Riordan and Ors v Moon Beever Solicitors (a firm)  EWHC 1452 (QB)
Since the introduction of the CPR in 1999 the Courts have had unfettered control to vary any Court Order, including Consent Orders. However, it seems to be the general consensus that where there has been a genuine agreement by both/all parties (as opposed to simply being unopposed) the Courts should be slow to interfere. The Court’s power to intervene where there is a Consent Order in place was recently demonstrated by Foskett J in Riordan v Moon Beevor Solicitors  EWHC 1452 (QB).
The case arose out of litigation that progressed all the way to the Supreme Court in 2015 in which the Claimants lost. The previous Court of Appeal decision was upheld which allowed an appeal against a High Court Order granting relief to the Claimants against a debarring Order. The net effect of this litigation was that the Claimants were consequently liable to pay in excess of £2.2m in damages, plus costs in the region of £3.5m.
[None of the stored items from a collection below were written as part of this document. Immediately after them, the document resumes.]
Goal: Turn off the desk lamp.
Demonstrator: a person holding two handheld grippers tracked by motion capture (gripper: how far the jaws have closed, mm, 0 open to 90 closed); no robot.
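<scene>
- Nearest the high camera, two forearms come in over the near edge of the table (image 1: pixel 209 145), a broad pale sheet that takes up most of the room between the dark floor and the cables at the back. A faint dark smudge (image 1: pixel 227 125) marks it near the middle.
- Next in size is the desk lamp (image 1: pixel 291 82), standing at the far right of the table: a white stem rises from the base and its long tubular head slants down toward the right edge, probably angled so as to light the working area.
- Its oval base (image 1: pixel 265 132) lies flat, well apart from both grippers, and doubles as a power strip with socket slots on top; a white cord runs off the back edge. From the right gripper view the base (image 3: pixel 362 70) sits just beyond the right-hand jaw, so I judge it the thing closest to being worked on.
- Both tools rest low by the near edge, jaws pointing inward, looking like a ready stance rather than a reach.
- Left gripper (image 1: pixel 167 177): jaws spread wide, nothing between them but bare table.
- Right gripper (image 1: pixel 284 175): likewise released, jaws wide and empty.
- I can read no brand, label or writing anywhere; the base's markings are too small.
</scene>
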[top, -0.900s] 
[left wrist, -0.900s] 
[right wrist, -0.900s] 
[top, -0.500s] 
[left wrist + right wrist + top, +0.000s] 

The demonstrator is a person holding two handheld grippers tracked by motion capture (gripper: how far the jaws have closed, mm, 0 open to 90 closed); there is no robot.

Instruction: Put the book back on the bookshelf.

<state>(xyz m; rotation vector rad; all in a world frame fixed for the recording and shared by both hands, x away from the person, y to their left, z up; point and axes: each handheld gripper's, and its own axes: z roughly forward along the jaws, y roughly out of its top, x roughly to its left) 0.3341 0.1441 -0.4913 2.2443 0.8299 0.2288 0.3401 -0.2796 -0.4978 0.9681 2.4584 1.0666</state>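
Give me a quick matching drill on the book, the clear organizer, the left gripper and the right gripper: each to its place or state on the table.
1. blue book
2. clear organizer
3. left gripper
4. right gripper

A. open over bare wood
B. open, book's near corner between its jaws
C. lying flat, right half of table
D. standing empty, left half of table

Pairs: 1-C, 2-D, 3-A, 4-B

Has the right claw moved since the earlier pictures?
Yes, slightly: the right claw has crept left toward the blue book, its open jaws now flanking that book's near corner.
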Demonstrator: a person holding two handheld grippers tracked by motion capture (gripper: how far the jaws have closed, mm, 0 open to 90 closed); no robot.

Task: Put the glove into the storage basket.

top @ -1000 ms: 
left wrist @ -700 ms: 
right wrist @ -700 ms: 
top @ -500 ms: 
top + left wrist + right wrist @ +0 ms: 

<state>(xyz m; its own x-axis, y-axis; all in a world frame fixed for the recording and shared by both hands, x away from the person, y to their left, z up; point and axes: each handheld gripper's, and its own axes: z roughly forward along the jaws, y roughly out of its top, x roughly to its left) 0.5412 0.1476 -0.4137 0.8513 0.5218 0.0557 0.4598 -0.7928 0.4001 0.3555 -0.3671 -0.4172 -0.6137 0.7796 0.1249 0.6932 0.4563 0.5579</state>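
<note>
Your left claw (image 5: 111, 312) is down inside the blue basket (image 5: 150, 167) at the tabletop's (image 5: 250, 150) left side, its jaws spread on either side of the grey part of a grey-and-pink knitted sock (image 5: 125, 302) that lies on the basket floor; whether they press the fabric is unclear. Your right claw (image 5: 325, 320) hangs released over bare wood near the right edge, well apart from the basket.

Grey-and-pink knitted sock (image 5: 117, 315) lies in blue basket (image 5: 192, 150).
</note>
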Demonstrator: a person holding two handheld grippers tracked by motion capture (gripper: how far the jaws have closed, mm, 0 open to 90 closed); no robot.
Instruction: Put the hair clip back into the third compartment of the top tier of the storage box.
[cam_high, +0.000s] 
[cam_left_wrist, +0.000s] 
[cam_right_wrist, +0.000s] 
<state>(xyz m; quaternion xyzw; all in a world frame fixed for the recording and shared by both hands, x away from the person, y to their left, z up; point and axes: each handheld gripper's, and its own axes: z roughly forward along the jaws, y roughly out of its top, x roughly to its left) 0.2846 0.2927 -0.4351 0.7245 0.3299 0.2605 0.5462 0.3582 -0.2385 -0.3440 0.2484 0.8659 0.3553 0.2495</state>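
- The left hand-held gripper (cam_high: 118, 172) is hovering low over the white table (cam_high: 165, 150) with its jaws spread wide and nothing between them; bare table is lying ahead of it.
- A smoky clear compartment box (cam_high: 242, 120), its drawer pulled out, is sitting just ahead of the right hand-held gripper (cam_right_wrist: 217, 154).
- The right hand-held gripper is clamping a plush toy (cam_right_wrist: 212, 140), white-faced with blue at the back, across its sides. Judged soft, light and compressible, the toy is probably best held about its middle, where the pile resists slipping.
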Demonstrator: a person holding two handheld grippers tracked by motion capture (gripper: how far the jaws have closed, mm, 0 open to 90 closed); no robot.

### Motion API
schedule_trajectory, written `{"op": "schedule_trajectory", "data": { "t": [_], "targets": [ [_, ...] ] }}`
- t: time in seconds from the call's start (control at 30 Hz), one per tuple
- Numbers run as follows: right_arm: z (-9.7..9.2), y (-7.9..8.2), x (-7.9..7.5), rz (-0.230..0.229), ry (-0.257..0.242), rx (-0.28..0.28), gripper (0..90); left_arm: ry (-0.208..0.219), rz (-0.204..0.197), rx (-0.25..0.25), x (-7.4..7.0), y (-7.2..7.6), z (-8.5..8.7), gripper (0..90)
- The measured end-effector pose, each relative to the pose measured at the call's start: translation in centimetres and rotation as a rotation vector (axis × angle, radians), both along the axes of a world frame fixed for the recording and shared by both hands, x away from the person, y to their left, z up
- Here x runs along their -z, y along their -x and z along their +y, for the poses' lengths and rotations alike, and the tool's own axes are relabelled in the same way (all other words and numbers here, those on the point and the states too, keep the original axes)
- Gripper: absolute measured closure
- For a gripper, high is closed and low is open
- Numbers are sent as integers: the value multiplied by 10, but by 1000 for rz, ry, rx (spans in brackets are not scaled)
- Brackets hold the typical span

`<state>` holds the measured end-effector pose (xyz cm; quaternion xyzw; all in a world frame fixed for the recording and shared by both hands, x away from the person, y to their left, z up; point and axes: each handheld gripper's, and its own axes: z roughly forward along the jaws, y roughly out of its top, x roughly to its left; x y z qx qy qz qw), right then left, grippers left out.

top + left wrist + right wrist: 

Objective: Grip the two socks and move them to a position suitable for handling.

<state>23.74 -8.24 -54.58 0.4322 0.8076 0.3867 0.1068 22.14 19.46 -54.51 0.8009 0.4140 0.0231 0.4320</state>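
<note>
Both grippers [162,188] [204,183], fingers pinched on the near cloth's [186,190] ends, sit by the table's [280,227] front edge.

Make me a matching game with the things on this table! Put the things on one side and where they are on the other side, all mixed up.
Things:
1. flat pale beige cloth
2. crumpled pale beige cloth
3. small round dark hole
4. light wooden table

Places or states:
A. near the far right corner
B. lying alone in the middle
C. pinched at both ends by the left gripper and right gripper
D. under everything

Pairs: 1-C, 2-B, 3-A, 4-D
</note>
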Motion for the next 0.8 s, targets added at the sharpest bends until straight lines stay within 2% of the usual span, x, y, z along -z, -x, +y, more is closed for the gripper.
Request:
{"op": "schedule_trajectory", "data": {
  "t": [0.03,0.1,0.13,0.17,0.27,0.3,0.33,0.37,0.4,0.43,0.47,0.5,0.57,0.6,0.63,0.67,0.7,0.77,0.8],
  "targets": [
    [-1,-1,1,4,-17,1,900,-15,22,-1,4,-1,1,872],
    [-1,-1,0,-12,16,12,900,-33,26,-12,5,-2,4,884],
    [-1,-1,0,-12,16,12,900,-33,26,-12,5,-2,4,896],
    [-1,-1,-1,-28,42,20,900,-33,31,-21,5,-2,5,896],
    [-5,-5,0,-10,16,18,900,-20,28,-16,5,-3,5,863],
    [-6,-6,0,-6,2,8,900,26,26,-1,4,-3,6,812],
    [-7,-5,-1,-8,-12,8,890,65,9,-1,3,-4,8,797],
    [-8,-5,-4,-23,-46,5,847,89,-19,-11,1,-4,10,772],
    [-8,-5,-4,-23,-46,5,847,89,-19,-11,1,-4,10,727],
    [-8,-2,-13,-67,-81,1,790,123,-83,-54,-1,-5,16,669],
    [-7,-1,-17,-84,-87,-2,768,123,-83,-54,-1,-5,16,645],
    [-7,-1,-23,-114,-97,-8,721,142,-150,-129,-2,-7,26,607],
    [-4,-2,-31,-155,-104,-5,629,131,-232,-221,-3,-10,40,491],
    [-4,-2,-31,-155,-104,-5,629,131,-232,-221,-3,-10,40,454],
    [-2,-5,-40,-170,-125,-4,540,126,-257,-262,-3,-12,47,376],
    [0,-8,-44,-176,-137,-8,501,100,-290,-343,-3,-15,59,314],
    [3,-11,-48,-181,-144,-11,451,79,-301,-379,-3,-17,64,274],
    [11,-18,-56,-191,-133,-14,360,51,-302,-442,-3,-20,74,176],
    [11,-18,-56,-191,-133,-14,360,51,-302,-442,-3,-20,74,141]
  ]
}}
At the time the debarring Order was made, the Claimants were represented by a firm of Solicitors in Gateshead. However, the Claimants had complained about the conduct of their former Solicitors, blaming them for the debarring Order having followed their advice.
The Defendant firm thereafter represented the Claimants with the assistance of Leading and Junior Counsel until the retainer was terminated on 30 March 2015. At that stage, leave to appeal to the Supreme Court had been given, though it was not heard until17 November 2015. Judgment was thereafter given on 16 December 2015.
Unsurprisingly, the Claimants placed the blame at the feet of both their original instructed Solicitors and the Defendant in these proceedings for the overall outcome and submitted that they had lost millions of pounds due to their combined negligence.
The Defendant firm billed the Claimants approximately £1.2m in fees of which more than £200,000 was VAT (for which the Defendant had accounted for) and £582,000 plus VAT owed to Counsel.
Shortly before the 12 month deadline the Claimants applied for a detailed assessment of the bill under section 70 of the Solicitors Act 1974. The Claimants subsequently failed to comply with procedural Directions to file and serve evidence and therefore, Master Haworth struck it out.
The Claimants accordingly applied for relief which led to a Consent Order being agreed between the Solicitors and their former clients under which there would be an assessment of the Solicitors’ bill subject to a payment of £650,000 (approximately half of the bill), by 2 February 2018, unless they made an Application for an extension of time by 5 January 2018. In the event the Claimants failed to pay, the Claimants’ claim would be dismissed (again).
The Claimants did in fact fail to make good on the payment, but instead applied for the Consent Order to be varied to stay the assessment process as a result of a material change that in that the Claimants had only recently come to appreciate that they were in a position to pursue a claim for professional negligence against the Defendant and therefore, if successful, may “eclipse any costs due to the Defendant”.
Master Haworth ruled that this was a material change and therefore, stayed the Order.
However, what had not come to light at that stage was the fact that the Claimants had written to the Defendant back in October 2015 advising that a potential claim for negligence was being contemplated. Could this be considered a “material change” in the circumstances?
The matter thereafter came before Foskett J on appeal to consider this point.
In his Judgement, he said:
- “The master, who is very experienced in these matters, was of the clear view that, given the assertion of this professional negligence case, it would not be appropriate at this stage to shut out a detailed assessment of the defendant’s bill of costs: it is possible that the issues raised in the forthcoming litigation may have a bearing on the detailed assessment in due course. In my view, it was not strictly necessary to look for a ‘material change in circumstances’ since the consent order was made to justify such a decision. It was sufficient to say that the order should not be implemented in the situation prevailing at the time the court was invited to consider the issue. However, if it was necessary to look for a ‘material change in circumstances’, on the material before him, the master was certainly entitled to come to that decision. He did not have the letter of 9 October 2015 before him and so it is impossible to know what influence that might have had on his decision. For my part, had I been considering the issue, I might have been less persuaded that there was such a change of circumstances (in the sense of a supervening event) for the reasons mentioned by [the defendant’s counsel], although, at the end of the day, the difference between the position taken in the 9 October 2015 letter and the most recent letter is stark: in the former, there is a wholly unspecific and general allegation of negligence; in the latter there is a fully particularised case. That could well be seen as a significantly changed position.”
Accordingly, Foskett J ruled that the Master’s decision, “was well within his powers and, indeed, I respectfully consider it to have been correct”.
Notwithstanding that, he added that he would have been, “strongly minded to impose a time limit on the stay by reference to an appropriate date for the commencement of the proposed action”, rather than the Order for an indefinite stay, but the Court was reminded that this was not the subject of the appeal “and, in any event, should be seen as a case-management decision which could not said to be wrong”.
Foskett J concluded: “With some reluctance, I accept those contentions. The Defendants’ protection in this regard must come from the ‘liberty to apply’ provision.” Accordingly, the appeal was dismissed.